◆ Task requirements
Provide only the number of lines in the following data that contain "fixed".

*** Opening of Recorded data ***

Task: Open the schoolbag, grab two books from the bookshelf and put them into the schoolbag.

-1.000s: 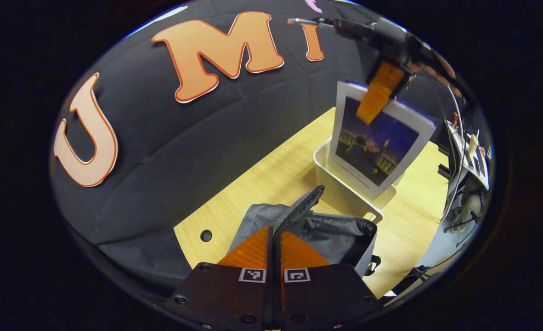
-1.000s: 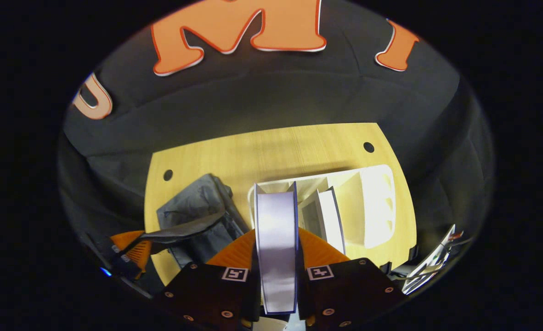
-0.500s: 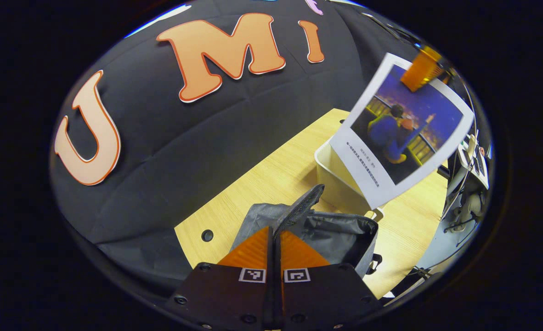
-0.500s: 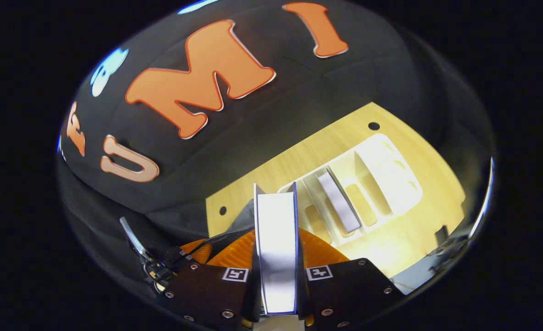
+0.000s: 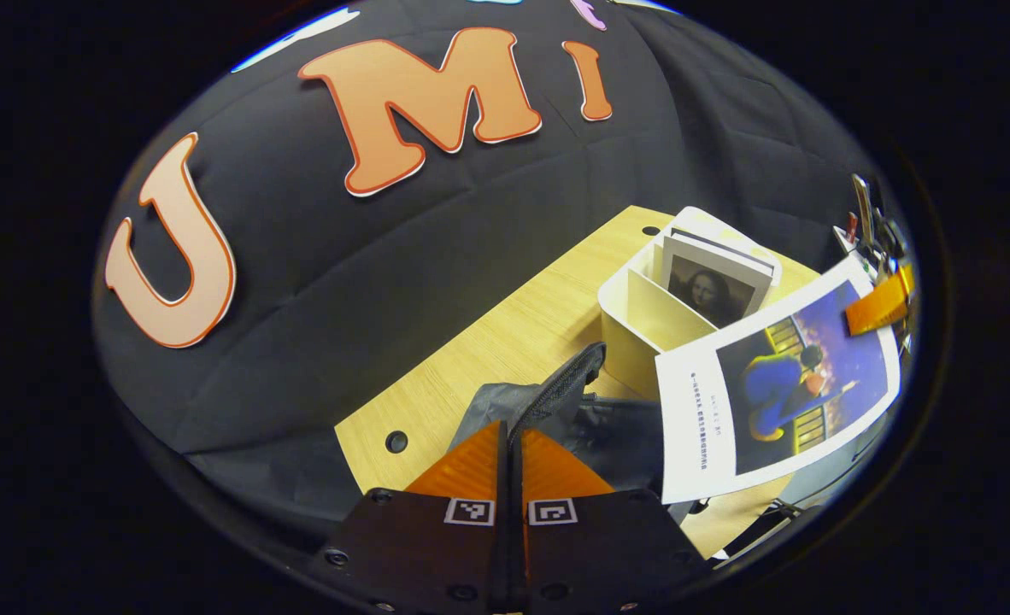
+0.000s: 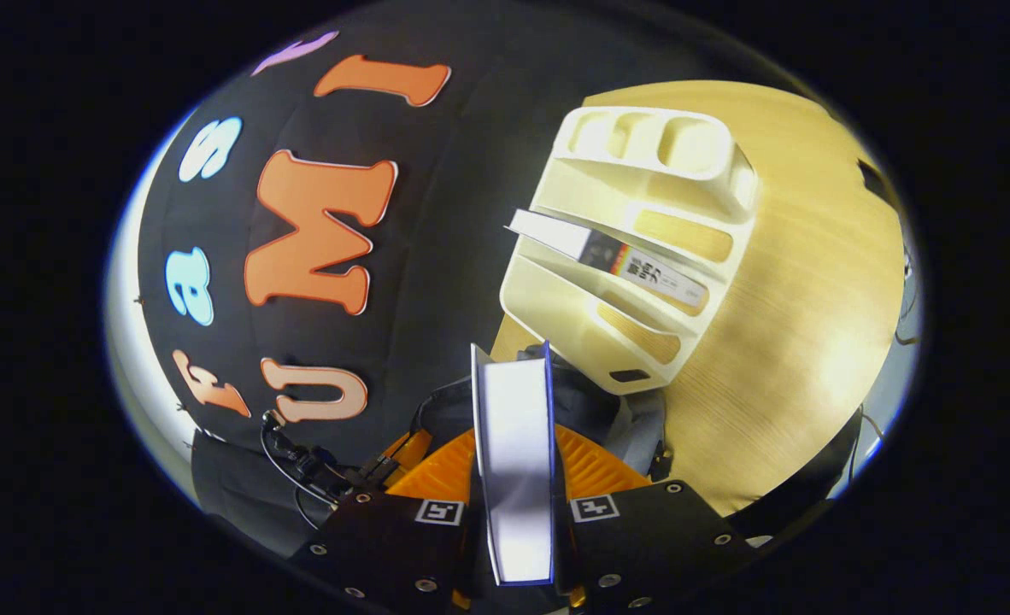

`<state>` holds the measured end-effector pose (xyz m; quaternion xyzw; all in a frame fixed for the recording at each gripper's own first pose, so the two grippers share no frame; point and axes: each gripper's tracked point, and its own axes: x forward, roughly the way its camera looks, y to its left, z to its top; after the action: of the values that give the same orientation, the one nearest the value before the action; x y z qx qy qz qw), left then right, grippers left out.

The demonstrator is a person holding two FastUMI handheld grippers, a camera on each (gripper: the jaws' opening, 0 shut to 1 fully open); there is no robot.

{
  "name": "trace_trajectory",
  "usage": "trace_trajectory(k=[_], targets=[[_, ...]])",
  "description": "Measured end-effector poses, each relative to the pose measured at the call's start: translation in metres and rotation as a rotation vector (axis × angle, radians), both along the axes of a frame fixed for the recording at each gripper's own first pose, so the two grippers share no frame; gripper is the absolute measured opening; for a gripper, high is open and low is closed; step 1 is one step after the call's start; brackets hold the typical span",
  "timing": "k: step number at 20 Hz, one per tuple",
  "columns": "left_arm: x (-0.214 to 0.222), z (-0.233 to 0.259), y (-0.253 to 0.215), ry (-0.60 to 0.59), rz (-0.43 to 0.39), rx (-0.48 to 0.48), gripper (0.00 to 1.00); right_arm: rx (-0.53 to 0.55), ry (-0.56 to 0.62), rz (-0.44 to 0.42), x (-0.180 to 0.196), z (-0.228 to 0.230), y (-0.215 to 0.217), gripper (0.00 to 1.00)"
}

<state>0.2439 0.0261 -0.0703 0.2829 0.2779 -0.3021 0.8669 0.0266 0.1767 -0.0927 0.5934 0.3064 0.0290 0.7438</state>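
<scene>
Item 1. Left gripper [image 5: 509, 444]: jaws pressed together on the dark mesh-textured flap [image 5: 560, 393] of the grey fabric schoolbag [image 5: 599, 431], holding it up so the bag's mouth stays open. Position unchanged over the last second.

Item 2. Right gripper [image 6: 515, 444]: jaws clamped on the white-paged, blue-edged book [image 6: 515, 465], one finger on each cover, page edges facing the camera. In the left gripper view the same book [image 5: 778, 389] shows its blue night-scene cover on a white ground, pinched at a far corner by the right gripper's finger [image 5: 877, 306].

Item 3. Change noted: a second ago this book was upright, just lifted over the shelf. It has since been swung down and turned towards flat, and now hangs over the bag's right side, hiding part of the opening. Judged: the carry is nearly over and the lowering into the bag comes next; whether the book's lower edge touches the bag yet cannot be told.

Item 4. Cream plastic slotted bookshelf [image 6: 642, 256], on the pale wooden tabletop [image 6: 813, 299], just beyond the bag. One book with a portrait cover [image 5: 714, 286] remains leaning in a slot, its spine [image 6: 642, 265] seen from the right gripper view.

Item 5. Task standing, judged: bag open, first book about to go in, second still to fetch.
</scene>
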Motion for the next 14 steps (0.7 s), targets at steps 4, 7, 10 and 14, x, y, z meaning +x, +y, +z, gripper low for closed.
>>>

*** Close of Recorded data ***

◆ Exercise response
2